> **EXERCISE DESCRIPTION**
A verbatim reproduction of the lines below, from the line containing "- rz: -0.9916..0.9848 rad" through the line containing "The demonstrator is", both ends included, is the whole required output.

> **THE DATA**

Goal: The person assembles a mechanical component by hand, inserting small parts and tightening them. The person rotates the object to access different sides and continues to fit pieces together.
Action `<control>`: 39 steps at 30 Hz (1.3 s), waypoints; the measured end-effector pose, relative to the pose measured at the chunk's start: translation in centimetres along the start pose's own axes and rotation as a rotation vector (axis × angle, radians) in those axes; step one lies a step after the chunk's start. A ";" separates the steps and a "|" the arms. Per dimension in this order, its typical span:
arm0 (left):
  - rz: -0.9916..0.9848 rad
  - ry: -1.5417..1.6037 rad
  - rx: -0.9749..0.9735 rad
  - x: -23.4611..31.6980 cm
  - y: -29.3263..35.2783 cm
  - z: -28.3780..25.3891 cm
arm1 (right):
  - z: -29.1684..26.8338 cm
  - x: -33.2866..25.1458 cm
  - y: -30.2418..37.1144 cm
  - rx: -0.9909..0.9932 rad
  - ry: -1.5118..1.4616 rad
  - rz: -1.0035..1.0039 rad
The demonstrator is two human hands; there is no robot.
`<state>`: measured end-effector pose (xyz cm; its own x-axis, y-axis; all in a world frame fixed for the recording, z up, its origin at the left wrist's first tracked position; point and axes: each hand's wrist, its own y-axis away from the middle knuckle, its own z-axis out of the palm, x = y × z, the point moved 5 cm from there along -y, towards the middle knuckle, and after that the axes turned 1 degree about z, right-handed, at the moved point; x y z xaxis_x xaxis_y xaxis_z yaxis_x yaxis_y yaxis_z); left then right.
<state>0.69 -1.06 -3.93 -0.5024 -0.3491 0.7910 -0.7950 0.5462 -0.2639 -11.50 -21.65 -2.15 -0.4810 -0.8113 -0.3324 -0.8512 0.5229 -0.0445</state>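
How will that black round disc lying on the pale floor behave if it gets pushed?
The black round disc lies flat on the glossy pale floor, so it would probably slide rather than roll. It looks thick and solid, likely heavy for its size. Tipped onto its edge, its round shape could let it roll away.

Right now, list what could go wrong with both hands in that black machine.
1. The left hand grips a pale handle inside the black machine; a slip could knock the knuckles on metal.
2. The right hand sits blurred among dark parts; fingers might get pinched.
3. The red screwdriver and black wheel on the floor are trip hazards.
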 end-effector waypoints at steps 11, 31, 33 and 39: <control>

> **ANSWER TO THE PROBLEM**
  - rz: -0.9916..0.9848 rad
  - ry: -1.5417..1.6037 rad
  - rx: -0.9749..0.9735 rad
  - x: -23.4611..31.6980 cm
  - y: -29.3263..35.2783 cm
  - z: -28.3780..25.3891 cm
arm1 (right):
  - z: -29.1684..26.8338 cm
  - x: -33.2866..25.1458 cm
  - y: -30.2418..37.1144 cm
  - rx: -0.9909..0.9932 rad
  - ry: -1.5118..1.4616 rad
  - rz: -1.0035..1.0039 rad
The demonstrator is two human hands; there is no robot.

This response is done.